▶ Aim of the task
With the pictures removed, the data below must be transcribed in full and exactly.

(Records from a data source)
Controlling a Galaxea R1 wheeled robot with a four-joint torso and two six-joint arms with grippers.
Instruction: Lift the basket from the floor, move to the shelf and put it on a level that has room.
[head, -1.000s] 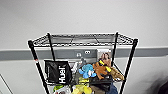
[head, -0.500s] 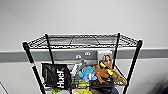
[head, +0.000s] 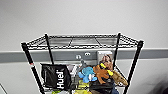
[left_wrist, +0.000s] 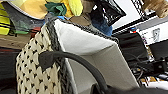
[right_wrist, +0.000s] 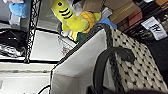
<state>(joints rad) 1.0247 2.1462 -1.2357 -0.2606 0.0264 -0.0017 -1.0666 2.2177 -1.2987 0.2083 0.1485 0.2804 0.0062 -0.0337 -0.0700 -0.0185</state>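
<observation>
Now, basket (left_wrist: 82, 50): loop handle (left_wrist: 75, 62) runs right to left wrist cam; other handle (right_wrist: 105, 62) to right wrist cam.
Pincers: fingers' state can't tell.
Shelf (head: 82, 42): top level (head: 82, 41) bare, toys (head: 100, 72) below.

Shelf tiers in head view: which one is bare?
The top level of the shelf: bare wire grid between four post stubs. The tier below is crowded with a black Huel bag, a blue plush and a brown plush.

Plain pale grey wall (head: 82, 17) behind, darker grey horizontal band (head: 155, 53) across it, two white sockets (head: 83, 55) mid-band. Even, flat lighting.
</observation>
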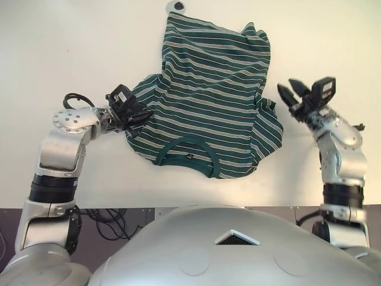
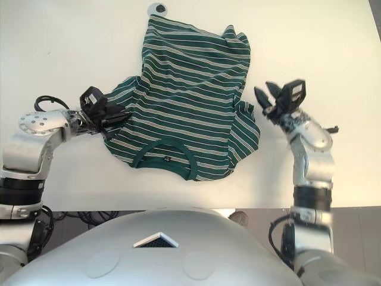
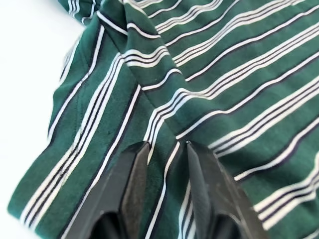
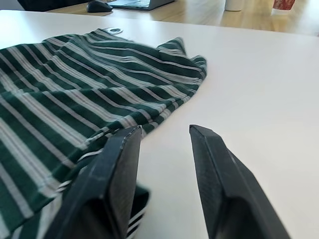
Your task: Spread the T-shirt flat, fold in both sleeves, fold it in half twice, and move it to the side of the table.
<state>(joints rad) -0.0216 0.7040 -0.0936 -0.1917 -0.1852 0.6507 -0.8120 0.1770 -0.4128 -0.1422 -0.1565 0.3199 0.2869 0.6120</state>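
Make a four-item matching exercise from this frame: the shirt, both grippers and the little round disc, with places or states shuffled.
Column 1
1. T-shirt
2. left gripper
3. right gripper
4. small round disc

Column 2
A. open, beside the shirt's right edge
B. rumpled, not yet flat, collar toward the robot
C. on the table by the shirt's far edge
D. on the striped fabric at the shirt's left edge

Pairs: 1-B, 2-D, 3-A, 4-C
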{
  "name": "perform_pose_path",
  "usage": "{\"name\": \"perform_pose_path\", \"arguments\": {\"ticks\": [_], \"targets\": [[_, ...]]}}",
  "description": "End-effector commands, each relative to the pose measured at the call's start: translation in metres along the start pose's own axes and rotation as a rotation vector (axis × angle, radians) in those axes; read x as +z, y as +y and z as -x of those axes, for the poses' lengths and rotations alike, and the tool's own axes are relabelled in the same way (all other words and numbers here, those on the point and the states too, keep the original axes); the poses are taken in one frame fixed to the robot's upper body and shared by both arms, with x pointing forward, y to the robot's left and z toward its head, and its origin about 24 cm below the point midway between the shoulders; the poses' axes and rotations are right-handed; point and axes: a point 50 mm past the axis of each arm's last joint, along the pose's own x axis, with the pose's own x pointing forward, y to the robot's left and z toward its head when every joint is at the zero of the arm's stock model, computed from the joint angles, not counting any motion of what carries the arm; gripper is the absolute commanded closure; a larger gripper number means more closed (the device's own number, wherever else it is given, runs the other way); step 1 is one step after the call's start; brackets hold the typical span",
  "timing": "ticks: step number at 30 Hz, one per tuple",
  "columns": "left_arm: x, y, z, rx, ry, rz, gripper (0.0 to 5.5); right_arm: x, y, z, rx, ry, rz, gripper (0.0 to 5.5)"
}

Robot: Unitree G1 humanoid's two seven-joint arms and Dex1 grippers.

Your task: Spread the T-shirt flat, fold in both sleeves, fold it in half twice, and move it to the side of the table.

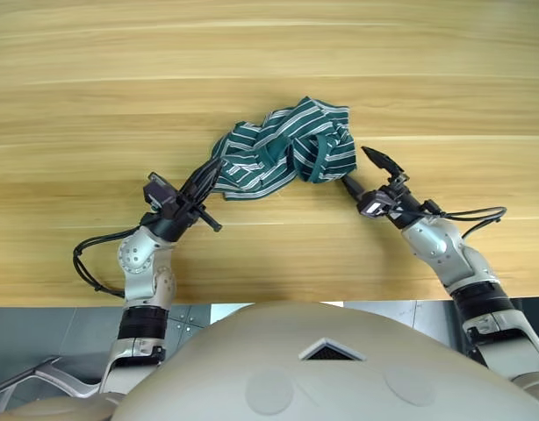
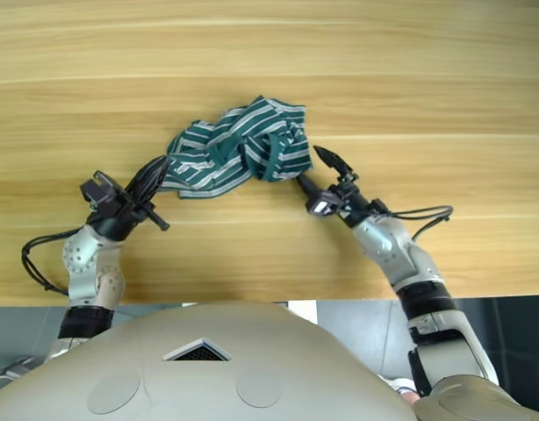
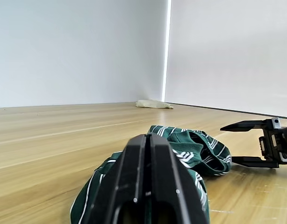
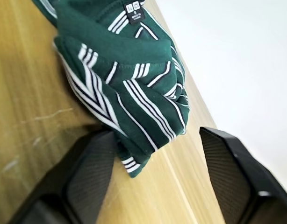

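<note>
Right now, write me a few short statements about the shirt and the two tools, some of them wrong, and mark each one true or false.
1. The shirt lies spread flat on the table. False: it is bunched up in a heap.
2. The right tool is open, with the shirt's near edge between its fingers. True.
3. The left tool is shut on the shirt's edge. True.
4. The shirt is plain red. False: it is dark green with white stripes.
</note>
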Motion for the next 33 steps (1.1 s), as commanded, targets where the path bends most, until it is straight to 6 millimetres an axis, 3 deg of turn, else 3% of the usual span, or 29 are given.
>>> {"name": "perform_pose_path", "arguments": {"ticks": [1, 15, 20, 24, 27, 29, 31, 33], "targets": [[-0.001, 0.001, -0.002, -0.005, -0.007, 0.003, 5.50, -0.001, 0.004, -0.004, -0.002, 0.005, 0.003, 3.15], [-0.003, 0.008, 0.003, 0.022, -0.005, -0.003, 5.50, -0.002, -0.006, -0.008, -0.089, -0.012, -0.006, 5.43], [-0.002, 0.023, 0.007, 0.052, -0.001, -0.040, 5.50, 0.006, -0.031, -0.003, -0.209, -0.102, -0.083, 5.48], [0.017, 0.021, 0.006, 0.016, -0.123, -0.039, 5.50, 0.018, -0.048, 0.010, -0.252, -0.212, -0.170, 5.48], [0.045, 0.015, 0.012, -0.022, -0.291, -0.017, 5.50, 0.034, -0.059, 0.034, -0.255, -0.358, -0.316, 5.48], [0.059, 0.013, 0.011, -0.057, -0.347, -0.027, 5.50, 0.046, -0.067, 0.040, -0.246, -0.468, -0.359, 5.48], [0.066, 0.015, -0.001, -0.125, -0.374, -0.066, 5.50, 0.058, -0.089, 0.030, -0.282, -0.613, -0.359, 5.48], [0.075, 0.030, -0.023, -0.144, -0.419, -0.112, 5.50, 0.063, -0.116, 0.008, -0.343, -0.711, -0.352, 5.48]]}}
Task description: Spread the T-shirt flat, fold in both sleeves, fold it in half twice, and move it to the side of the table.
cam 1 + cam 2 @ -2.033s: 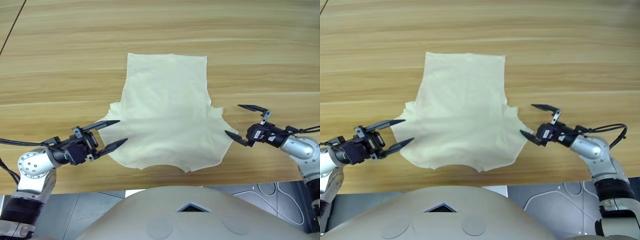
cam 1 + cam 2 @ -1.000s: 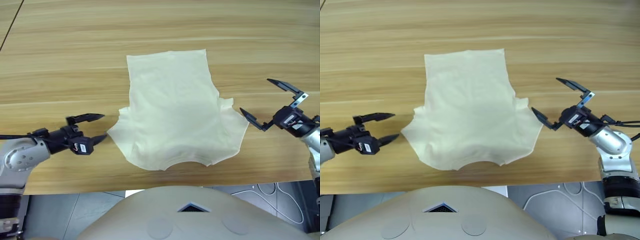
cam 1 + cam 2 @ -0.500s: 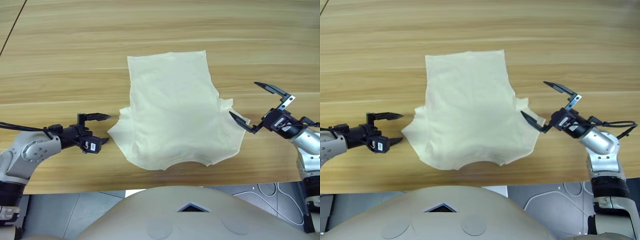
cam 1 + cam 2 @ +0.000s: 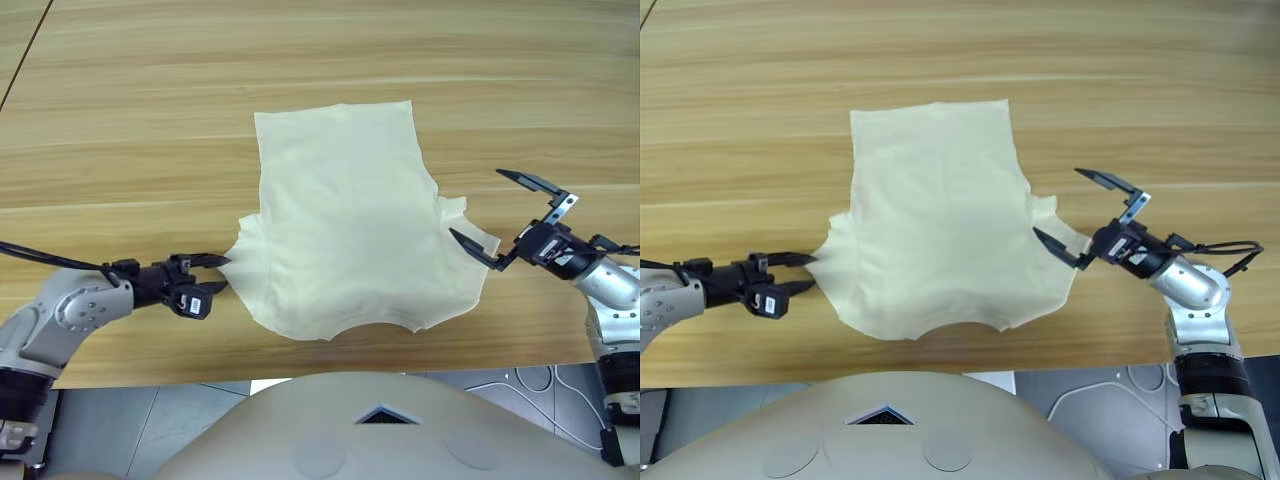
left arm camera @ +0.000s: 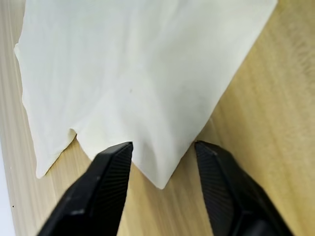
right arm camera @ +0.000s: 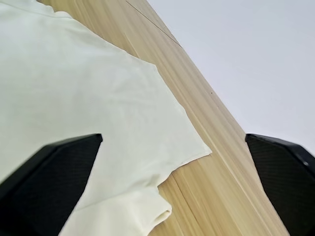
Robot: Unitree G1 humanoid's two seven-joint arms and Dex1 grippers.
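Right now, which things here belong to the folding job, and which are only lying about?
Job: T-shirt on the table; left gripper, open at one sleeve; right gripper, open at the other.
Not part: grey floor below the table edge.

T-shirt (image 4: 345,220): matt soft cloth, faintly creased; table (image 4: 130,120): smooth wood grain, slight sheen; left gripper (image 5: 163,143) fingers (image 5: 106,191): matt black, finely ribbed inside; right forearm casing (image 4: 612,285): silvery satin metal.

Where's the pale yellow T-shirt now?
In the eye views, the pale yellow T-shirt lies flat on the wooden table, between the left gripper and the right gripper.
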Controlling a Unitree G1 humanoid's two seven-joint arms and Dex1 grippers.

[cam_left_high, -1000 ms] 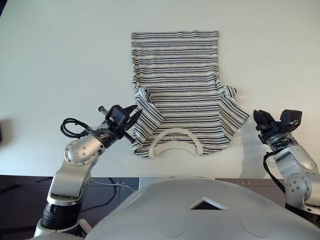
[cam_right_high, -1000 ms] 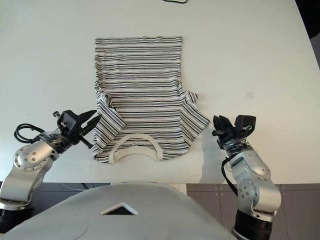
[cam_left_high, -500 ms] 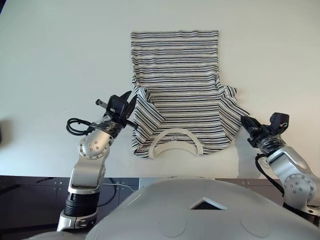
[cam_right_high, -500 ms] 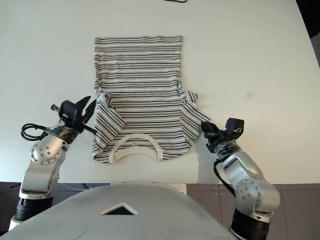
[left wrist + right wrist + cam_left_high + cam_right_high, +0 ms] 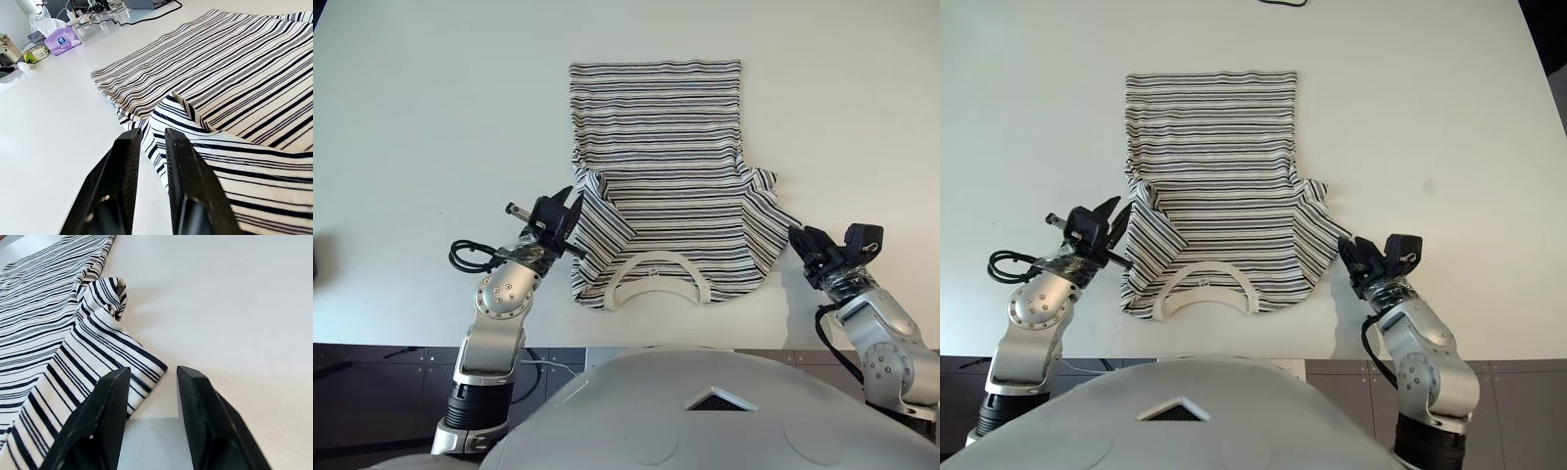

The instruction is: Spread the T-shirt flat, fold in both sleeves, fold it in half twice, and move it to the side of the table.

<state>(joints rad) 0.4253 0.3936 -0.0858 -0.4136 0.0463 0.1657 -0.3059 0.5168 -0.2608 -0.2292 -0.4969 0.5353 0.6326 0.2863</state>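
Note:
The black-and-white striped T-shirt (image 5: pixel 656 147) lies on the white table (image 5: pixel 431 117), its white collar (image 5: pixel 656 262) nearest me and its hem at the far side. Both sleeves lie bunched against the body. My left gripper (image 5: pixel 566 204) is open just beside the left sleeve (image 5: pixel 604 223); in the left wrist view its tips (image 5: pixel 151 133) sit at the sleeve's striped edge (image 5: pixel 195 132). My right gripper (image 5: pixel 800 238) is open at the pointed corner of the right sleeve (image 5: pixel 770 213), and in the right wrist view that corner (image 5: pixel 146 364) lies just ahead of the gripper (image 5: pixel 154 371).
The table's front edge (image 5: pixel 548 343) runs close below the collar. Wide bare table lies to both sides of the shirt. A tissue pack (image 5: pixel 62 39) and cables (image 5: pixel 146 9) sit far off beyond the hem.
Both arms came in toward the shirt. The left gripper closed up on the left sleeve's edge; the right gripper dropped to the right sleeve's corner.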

▶ Answer
Controlling a Galaxea R1 wheeled robot with a four-joint torso and two six-joint arms with grippers.
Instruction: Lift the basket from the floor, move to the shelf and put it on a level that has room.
[head, -1.000s] 
[head, -0.500s] 
[head, +0.000s] 
[left_wrist, +0.000s] 
[right_wrist, +0.000s] 
<state>(joints rad) 1.0247 2.1462 -1.2357 -0.2606 0.0264 -0.0017 -1.0666 2.2177 -1.2987 0.2083 0.1485 0.2804 0.0062 -0.0337 -0.0700 -0.0185</state>
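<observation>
Now, basket (left_wrist: 82, 50): loop handle (left_wrist: 75, 62) runs right to left wrist cam; other handle (right_wrist: 105, 62) to right wrist cam.
Pincers: fingers' state can't tell.
Shelf (head: 82, 42): top level (head: 82, 41) bare, toys (head: 100, 72) below.

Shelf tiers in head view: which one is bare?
The top level of the shelf: bare wire grid between four post stubs. The tier below is crowded with a black Huel bag, a blue plush and a brown plush.

Plain pale grey wall (head: 82, 17) behind, darker grey horizontal band (head: 155, 53) across it, two white sockets (head: 83, 55) mid-band. Even, flat lighting.
</observation>
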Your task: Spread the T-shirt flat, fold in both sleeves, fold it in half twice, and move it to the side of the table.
<state>(joints rad) -0.0216 0.7040 -0.0936 -0.1917 -0.1852 0.6507 -0.8120 0.1770 -0.4128 -0.1422 -0.1565 0.3199 0.2869 0.6120</state>
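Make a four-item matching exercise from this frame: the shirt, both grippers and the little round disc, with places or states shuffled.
Column 1
1. T-shirt
2. left gripper
3. right gripper
4. small round disc

Column 2
A. open, beside the shirt's right edge
B. rumpled, not yet flat, collar toward the robot
C. on the table by the shirt's far edge
D. on the striped fabric at the shirt's left edge

Pairs: 1-B, 2-D, 3-A, 4-C
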{
  "name": "perform_pose_path",
  "usage": "{\"name\": \"perform_pose_path\", \"arguments\": {\"ticks\": [_], \"targets\": [[_, ...]]}}",
  "description": "End-effector commands, each relative to the pose measured at the call's start: translation in metres along the start pose's own axes and rotation as a rotation vector (axis × angle, radians) in those axes; read x as +z, y as +y and z as -x of those axes, for the poses' lengths and rotations alike, and the tool's own axes are relabelled in the same way (all other words and numbers here, those on the point and the states too, keep the original axes); the poses are taken in one frame fixed to the robot's upper body and shared by both arms, with x pointing forward, y to the robot's left and z toward its head, and its origin about 24 cm below the point midway between the shoulders; the poses' axes and rotations are right-handed; point and axes: a point 50 mm past the axis of each arm's last joint, along the pose's own x axis, with the pose's own x pointing forward, y to the robot's left and z toward its head when every joint is at the zero of the arm's stock model, computed from the joint angles, not counting any motion of what carries the arm; gripper is the absolute commanded closure; a larger gripper number means more closed (the device's own number, wherever else it is given, runs the other way); step 1 is one step after the call's start; brackets hold the typical span",
  "timing": "ticks: step number at 30 Hz, one per tuple",
  "columns": "left_arm: x, y, z, rx, ry, rz, gripper (0.0 to 5.5); right_arm: x, y, z, rx, ry, rz, gripper (0.0 to 5.5)"
}

Robot: Unitree G1 humanoid's two seven-joint arms and Dex1 grippers.

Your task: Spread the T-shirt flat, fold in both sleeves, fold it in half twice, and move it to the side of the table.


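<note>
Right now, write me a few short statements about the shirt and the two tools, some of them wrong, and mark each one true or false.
1. The shirt lies spread flat on the table. False: it is bunched up in a heap.
2. The right tool is open, with the shirt's near edge between its fingers. True.
3. The left tool is shut on the shirt's edge. True.
4. The shirt is plain red. False: it is dark green with white stripes.
</note>
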Motion for the next 33 steps (1.1 s), as commanded, targets where the path bends most, until it is straight to 6 millimetres an axis, 3 deg of turn, else 3% of the usual span, or 29 are given.
>>> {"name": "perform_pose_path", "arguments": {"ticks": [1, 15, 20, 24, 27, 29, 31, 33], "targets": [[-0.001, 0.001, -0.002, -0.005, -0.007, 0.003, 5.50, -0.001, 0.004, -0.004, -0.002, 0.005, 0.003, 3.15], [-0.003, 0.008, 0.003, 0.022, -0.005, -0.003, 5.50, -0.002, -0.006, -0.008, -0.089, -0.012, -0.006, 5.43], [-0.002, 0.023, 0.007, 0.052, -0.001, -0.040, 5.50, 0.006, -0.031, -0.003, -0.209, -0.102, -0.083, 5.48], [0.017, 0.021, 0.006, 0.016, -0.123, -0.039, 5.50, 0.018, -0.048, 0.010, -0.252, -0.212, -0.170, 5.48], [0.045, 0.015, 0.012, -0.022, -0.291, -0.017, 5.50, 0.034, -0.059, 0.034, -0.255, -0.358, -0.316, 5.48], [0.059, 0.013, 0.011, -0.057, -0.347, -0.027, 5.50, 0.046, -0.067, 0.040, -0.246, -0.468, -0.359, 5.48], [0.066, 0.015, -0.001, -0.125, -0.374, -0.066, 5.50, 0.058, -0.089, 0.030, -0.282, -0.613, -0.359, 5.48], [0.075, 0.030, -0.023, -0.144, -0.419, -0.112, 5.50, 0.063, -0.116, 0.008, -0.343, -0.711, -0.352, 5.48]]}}
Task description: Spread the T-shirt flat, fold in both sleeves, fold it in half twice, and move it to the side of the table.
cam 1 + cam 2 @ -2.033s: 
cam 1 + cam 2 @ -1.000s: 
cam 1 + cam 2 @ -0.500s: 
cam 1 + cam 2 @ +0.000s: 
left arm camera @ +0.000s: 
right arm camera @ +0.000s: 
Robot: Unitree G1 humanoid's two seven-joint arms and Dex1 grippers.
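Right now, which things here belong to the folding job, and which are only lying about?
Job: T-shirt on the table; left gripper, open at one sleeve; right gripper, open at the other.
Not part: grey floor below the table edge.

T-shirt (image 4: 345,220): matt soft cloth, faintly creased; table (image 4: 130,120): smooth wood grain, slight sheen; left gripper (image 5: 163,143) fingers (image 5: 106,191): matt black, finely ribbed inside; right forearm casing (image 4: 612,285): silvery satin metal.

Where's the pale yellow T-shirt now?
In the eye views, the pale yellow T-shirt lies flat on the wooden table, between the left gripper and the right gripper.
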Controlling a Unitree G1 humanoid's two seven-joint arms and Dex1 grippers.

[cam_left_high, -1000 ms] 
[cam_right_high, -1000 ms] 
[cam_left_high, -500 ms] 
[cam_right_high, -500 ms] 
[left wrist + right wrist + cam_left_high + cam_right_high, +0 ms] 

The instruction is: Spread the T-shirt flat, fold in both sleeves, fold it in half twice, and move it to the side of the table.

<state>(joints rad) 0.4253 0.3936 -0.0858 -0.4136 0.0463 0.1657 -0.3059 0.5168 -0.2608 -0.2292 -0.4969 0.5353 0.6326 0.2863</state>
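Note:
The black-and-white striped T-shirt (image 5: pixel 656 147) lies on the white table (image 5: pixel 431 117), its white collar (image 5: pixel 656 262) nearest me and its hem at the far side. Both sleeves lie bunched against the body. My left gripper (image 5: pixel 566 204) is open just beside the left sleeve (image 5: pixel 604 223); in the left wrist view its tips (image 5: pixel 151 133) sit at the sleeve's striped edge (image 5: pixel 195 132). My right gripper (image 5: pixel 800 238) is open at the pointed corner of the right sleeve (image 5: pixel 770 213), and in the right wrist view that corner (image 5: pixel 146 364) lies just ahead of the gripper (image 5: pixel 154 371).
The table's front edge (image 5: pixel 548 343) runs close below the collar. Wide bare table lies to both sides of the shirt. A tissue pack (image 5: pixel 62 39) and cables (image 5: pixel 146 9) sit far off beyond the hem.
Both arms came in toward the shirt. The left gripper closed up on the left sleeve's edge; the right gripper dropped to the right sleeve's corner.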

No additional output is expected for this exercise.